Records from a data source
BEGIN

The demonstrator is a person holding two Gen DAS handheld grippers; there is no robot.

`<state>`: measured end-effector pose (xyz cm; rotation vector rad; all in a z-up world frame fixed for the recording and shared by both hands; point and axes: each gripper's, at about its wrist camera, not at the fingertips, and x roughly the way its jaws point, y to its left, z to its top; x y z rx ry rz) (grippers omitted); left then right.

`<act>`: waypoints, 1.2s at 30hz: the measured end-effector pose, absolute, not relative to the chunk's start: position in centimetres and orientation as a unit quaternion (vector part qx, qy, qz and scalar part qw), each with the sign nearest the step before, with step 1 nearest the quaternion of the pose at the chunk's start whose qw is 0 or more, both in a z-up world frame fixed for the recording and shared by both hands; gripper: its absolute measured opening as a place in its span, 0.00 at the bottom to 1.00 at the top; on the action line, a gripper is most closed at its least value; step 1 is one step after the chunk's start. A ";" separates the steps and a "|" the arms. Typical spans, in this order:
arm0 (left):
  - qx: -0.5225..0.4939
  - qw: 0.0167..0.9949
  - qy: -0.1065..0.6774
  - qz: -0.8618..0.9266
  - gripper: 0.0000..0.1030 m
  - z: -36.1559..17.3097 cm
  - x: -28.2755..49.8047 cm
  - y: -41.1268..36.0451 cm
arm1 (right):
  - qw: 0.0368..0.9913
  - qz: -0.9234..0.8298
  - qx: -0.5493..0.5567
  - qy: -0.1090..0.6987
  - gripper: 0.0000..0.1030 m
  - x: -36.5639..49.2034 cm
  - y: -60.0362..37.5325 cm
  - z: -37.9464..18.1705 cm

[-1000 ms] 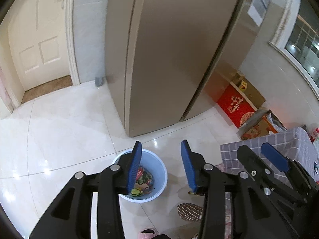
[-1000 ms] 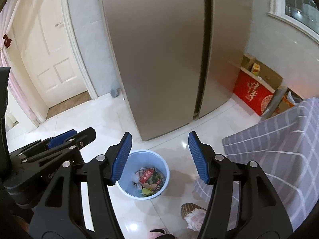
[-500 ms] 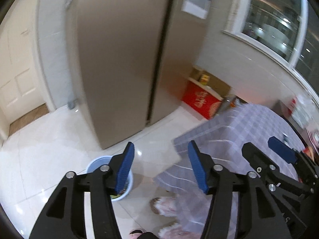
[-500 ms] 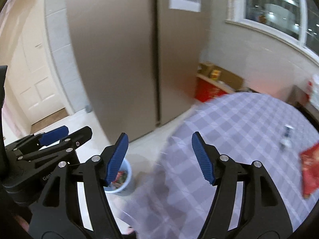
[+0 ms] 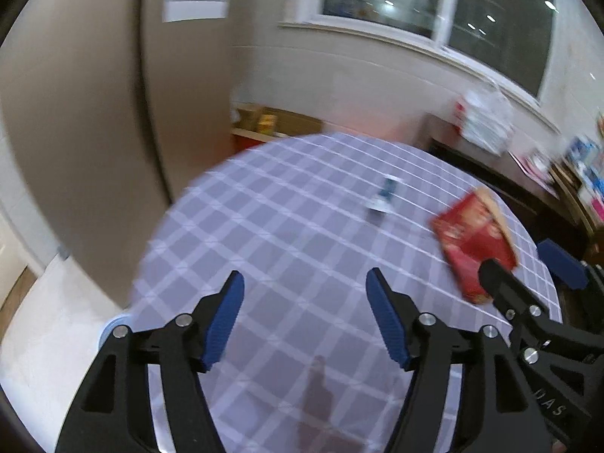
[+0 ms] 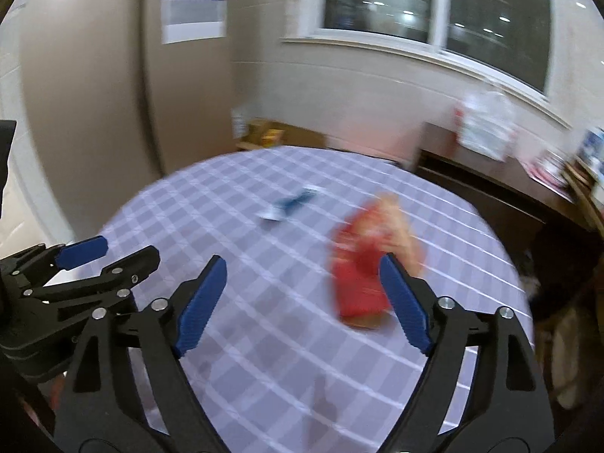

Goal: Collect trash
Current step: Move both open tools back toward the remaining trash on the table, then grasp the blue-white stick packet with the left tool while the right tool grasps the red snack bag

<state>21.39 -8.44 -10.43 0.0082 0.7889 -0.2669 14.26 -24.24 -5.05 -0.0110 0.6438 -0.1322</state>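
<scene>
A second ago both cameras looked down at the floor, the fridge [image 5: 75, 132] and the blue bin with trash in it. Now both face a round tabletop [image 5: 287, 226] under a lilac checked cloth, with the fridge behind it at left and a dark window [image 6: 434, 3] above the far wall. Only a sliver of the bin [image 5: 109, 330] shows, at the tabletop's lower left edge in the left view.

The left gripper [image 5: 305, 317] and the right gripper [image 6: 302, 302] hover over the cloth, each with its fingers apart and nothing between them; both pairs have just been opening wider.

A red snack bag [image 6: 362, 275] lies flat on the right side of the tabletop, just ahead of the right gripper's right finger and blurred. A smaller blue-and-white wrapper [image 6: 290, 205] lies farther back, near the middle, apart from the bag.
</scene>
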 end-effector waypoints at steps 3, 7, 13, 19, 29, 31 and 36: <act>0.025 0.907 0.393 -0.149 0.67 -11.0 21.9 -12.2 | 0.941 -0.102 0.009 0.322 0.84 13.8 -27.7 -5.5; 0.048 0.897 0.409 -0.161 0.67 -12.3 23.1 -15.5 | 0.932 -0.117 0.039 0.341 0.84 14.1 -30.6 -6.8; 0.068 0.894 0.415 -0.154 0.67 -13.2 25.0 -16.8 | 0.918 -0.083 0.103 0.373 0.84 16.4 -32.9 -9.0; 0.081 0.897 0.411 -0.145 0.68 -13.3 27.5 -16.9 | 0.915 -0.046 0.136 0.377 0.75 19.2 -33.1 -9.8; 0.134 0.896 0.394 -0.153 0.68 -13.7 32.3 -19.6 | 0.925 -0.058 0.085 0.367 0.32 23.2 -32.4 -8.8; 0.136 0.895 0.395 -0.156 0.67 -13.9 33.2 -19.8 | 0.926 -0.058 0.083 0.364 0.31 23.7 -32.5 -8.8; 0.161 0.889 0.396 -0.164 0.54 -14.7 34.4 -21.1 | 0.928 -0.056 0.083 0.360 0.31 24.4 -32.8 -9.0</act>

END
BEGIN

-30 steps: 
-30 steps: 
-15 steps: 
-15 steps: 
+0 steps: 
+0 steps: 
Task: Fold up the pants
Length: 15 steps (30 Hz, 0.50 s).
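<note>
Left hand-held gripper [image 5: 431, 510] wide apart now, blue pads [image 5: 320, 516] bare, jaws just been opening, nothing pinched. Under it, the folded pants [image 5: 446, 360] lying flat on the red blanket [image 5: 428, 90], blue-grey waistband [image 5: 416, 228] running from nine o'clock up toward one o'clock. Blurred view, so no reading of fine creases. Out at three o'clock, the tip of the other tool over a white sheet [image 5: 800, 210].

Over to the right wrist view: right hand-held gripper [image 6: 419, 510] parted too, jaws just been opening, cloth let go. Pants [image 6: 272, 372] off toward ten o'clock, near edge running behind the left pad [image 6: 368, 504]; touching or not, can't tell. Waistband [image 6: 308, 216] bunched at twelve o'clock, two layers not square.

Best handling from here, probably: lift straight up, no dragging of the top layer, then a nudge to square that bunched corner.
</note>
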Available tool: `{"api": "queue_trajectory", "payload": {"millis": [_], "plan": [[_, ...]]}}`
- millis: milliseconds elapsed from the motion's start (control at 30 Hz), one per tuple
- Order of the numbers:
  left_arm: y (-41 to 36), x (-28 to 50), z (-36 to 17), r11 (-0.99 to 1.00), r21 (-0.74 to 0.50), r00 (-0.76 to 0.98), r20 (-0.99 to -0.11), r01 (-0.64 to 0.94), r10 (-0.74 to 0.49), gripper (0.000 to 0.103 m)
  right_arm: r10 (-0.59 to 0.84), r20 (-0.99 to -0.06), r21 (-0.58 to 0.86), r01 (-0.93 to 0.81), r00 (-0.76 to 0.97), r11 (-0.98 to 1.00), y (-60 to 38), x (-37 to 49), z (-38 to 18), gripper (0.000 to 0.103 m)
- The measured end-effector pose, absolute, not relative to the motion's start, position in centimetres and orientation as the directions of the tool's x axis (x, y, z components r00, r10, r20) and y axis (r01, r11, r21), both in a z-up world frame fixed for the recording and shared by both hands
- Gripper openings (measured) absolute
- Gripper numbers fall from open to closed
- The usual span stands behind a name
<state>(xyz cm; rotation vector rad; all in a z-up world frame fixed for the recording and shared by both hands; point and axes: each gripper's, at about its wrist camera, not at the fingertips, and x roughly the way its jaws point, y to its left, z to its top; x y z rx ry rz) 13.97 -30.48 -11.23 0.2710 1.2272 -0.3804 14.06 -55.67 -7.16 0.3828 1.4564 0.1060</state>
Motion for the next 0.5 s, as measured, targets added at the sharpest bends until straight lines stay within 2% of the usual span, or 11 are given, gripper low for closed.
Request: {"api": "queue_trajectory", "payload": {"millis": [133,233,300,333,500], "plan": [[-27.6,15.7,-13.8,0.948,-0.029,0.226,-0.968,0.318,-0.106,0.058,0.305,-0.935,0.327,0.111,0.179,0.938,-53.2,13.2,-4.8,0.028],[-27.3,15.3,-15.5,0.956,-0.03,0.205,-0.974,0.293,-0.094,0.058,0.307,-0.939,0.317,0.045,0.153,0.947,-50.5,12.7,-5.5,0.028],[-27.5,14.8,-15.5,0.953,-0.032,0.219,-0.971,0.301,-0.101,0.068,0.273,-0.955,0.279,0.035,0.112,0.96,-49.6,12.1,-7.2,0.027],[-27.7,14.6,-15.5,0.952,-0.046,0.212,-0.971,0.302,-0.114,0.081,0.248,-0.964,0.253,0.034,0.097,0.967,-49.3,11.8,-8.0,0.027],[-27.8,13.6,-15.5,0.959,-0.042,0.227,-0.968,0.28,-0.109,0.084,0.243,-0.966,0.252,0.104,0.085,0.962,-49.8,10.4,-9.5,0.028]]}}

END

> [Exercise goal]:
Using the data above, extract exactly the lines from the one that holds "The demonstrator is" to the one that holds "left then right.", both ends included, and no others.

> [Solved exercise]:
The demonstrator is a person holding two Gen DAS handheld grippers; there is no robot.

`<state>`: measured end-effector pose (xyz cm; rotation vector rad; all in a z-up world frame fixed for the recording and shared by both hands; point and axes: each gripper's, at about its wrist camera, not at the fingertips, and x roughly the way its jaws point, y to its left, z to its top; x y z rx ry rz) (grippers omitted); left then right.

This exercise calls for no further output.